The volume of water (in mL) required to be added to a 100 mL solution (aq. 0.1 M) of a weak acid (HA) at 25 °C to double its degree of dissociation is
[Given: K_a of HA at 25 °C=1.8 x10⁻⁵ ]

• A. 100
• B. 200
• C. 300
• D. 400

Answer 1

The Correct Option is C

To solve this problem, we need to determine how much additional water should be added to a weak acid solution to double its degree of dissociation. 

Given:

• Initial concentration of HA, \([HA]_0 = 0.1 \, \text{M}\)
• Degree of dissociation initially, \(\alpha_1\)
• Dissociation constant, \(K_a = 1.8 \times 10^{-5}\)

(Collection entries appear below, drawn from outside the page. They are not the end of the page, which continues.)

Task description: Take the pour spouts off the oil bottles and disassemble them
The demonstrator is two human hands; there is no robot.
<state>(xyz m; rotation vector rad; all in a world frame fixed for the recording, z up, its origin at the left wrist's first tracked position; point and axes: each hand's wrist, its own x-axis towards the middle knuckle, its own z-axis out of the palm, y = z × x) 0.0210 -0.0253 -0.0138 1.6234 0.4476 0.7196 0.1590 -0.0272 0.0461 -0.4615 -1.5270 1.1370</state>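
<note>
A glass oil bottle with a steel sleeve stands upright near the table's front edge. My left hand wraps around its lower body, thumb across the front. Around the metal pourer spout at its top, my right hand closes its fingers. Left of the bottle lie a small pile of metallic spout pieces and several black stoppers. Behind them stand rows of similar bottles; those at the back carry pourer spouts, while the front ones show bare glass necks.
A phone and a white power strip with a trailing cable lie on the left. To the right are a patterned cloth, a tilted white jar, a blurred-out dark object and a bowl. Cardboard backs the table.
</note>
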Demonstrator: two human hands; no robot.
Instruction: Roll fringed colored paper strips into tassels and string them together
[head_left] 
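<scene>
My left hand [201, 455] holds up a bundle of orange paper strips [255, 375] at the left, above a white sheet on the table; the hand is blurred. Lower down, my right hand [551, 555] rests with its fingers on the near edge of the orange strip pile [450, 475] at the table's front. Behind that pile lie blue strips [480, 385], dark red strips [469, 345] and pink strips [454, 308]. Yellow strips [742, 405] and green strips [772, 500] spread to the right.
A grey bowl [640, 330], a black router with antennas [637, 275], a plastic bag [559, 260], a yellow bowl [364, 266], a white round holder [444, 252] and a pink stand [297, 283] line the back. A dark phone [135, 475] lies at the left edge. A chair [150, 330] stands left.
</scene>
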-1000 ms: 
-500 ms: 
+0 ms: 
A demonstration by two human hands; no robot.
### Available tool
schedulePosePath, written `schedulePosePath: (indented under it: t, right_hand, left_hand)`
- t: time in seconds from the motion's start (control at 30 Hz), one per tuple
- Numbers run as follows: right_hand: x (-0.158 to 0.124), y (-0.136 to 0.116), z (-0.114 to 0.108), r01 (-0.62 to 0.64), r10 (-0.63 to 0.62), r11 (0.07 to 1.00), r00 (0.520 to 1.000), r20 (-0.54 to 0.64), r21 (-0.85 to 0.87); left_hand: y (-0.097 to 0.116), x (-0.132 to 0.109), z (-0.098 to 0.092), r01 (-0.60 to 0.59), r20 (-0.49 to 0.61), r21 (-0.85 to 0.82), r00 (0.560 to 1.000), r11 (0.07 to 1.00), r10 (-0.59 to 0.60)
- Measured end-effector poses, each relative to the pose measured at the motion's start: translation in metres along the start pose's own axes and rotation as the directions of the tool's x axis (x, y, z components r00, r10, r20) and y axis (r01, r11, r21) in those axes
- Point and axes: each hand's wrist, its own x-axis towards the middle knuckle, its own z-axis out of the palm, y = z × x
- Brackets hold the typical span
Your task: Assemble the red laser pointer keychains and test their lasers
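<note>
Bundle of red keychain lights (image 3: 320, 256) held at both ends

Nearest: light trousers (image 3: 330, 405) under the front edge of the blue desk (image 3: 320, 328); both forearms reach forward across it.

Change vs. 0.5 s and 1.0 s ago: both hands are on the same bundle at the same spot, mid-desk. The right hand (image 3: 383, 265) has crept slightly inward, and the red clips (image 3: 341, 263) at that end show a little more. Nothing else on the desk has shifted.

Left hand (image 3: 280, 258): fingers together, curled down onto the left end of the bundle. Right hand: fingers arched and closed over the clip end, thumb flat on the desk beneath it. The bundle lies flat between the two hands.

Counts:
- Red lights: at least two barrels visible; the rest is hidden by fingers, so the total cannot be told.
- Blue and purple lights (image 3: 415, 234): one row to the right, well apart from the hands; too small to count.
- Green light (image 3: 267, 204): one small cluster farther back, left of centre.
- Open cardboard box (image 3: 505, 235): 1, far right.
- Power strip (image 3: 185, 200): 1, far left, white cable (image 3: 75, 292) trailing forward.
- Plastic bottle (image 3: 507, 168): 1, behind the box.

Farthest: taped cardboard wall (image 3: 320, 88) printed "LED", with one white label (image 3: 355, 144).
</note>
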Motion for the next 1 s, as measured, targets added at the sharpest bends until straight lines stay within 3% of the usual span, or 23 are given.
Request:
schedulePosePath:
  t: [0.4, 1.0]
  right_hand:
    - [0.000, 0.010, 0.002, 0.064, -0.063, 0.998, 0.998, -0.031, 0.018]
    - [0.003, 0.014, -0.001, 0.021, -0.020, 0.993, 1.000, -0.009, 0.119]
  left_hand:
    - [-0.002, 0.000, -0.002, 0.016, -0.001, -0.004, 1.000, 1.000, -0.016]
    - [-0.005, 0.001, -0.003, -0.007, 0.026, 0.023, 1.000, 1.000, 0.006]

The degree of dissociation, \(\alpha\), for a weak acid is given by:

\(\alpha = \sqrt{\frac{K_a}{[HA]_0}}\)

Initial degree of dissociation is:

\(\alpha_1 = \sqrt{\frac{1.8 \times 10^{-5}}{0.1}}\)

\(\alpha_1 = \sqrt{1.8 \times 10^{-4}} = 0.0134\)

We want to double the degree of dissociation:

\(\alpha_2 = 2\alpha_1 = 2 \times 0.0134 = 0.0268\)

The final concentration of the acid after dilution should make the new degree of dissociation equal to \(\alpha_2\):

\(\alpha_2 = \sqrt{\frac{K_a}{[HA]_2}}\)

\(0.0268 = \sqrt{\frac{1.8 \times 10^{-5}}{[HA]_2}}\)

Squaring both sides gives:

\(0.00071824 = \frac{1.8 \times 10^{-5}}{[HA]_2}\)

\([HA]_2 = \frac{1.8 \times 10^{-5}}{0.00071824} = 0.0251 \, \text{M}\)

The concentration changes with dilution. Using the dilution formula:

\(C_1 V_1 = C_2 V_2\)

\(0.1 \times 100 = 0.0251 \times V_2\)

\(V_2 = \frac{10}{0.0251} = 398.41 \, \text{mL}\)

The volume of water to be added is:

\(V_2 - 100 \, \text{mL} = 398.41 - 100 = 298.41 \, \text{mL}\)

Since we need to choose the closest option: 300 mL is the correct volume to add.

Therefore, the correct answer is 300 mL.